Reputation: 51761
If I do this...
conn = new URL(urlString).openConnection();
System.out.println("Proxy? " + conn.usingProxy());
it prints
Proxy? false
The problem is, I am behind a proxy. Where does the JVM get its proxy information from on Windows? How do I set this up? All my other apps seem perfectly happy with my proxy.
Upvotes: 163
Views: 328522
Reputation: 66876
This is fairly easy to answer from the internet. Set system properties http.proxyHost
and http.proxyPort
. You can do this with System.setProperty()
, or from the command line with the -D
syntax. EDIT: per comment, set https.proxyPort
and https.proxyHost
for HTTPS.
Upvotes: 39
Reputation: 6051
For Java 1.8 and higher you must set -Djdk.http.auth.tunneling.disabledSchemes=
to make proxies with Basic Authorization working with https.
Upvotes: 6
Reputation: 879
The approved answer will work ... if you know your proxy host and port =) . But in case you are looking for the proxy host and port the steps below should help
if auto configured proxy is given: then
1> open IE(or any browser)
2> get the url address from your browser through IE->Tools->internet option->connections->LAN Settings-> get address and give in url eg: as http://autocache.abc.com/ and enter, a file will be downloaded with .pac format, save to desktop
3> open .pac file in textpad, identify PROXY:
In your editor, it will come something like:
return "PROXY web-proxy.ind.abc.com:8080; PROXY proxy.sgp.abc.com:8080";
kudos to bekur from maven in 5 min not working
Once you have the host and port just pop in into this and your good to go
Proxy proxy = new Proxy(Proxy.Type.HTTP, new InetSocketAddress("web-proxy.ind.abc.com", 8080));
URLConnection connection = new URL(url).openConnection(proxy);
Upvotes: 4
Reputation: 5197
Since java 1.5 you can also pass a java.net.Proxy instance to the openConnection(proxy)
method:
//Proxy instance, proxy ip = 10.0.0.1 with port 8080
Proxy proxy = new Proxy(Proxy.Type.HTTP, new InetSocketAddress("10.0.0.1", 8080));
conn = new URL(urlString).openConnection(proxy);
If your proxy requires authentication it will give you response 407.

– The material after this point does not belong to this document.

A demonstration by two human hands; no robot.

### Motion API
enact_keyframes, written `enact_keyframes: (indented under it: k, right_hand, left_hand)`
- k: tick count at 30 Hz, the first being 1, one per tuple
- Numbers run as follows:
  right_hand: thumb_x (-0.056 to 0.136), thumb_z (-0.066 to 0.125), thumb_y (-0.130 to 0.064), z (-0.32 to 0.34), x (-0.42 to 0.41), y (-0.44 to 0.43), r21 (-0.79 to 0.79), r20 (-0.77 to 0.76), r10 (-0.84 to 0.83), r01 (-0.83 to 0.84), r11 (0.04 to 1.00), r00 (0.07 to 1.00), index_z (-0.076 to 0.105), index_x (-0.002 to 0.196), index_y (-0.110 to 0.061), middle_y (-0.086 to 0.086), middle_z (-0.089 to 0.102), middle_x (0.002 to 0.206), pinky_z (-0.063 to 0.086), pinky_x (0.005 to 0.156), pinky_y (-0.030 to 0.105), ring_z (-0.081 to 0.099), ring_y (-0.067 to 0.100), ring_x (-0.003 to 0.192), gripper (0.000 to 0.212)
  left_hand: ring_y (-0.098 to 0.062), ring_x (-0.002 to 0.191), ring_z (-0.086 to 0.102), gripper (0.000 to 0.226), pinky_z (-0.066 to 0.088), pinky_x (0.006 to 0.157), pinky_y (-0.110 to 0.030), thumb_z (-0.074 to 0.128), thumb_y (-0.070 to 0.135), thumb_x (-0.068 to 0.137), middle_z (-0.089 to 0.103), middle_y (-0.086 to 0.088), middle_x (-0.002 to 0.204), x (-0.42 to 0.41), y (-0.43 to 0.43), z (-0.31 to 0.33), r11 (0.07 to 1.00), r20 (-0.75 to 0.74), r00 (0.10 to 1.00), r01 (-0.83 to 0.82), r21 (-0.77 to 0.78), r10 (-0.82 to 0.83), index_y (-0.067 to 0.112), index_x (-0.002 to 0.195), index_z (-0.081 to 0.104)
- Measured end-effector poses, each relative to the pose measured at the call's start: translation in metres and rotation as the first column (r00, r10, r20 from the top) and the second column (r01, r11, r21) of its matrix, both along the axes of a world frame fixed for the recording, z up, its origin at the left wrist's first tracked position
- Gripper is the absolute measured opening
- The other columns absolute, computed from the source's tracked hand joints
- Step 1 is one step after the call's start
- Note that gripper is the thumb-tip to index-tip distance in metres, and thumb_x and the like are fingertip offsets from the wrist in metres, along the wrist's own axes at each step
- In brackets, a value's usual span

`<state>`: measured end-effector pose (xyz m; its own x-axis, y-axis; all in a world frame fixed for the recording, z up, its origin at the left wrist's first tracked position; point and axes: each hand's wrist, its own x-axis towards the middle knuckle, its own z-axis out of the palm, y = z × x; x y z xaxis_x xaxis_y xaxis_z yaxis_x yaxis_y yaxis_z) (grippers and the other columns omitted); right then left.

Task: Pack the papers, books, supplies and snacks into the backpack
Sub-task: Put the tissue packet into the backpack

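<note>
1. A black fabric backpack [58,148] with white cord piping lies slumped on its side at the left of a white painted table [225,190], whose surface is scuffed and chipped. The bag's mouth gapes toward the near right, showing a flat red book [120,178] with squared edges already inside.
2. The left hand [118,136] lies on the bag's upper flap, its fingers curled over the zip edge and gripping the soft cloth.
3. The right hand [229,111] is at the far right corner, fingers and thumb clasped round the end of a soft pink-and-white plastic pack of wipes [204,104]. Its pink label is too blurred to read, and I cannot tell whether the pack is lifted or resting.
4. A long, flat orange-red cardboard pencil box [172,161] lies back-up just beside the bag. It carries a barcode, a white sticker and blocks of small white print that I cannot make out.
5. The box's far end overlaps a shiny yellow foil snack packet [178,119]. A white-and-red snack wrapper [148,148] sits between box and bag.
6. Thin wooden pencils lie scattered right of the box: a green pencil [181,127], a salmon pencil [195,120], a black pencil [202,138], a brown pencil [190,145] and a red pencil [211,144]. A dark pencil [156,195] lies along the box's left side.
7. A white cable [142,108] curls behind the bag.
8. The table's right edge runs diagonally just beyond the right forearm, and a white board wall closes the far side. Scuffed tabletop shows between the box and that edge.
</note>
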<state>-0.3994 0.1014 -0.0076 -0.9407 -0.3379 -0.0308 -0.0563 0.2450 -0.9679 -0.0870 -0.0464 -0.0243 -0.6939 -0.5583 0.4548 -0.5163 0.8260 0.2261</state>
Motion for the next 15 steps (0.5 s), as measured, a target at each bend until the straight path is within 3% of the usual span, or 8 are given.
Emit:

In this case you'll need the following code:
Authenticator authenticator = new Authenticator() {
public PasswordAuthentication getPasswordAuthentication() {
return (new PasswordAuthentication("user",
"password".toCharArray()));
}
};
Authenticator.setDefault(authenticator);
Upvotes: 382
Reputation: 1954
You can also set
-Djava.net.useSystemProxies=true
On Windows and Linux this will use the system settings so you don't need to repeat yourself (DRY)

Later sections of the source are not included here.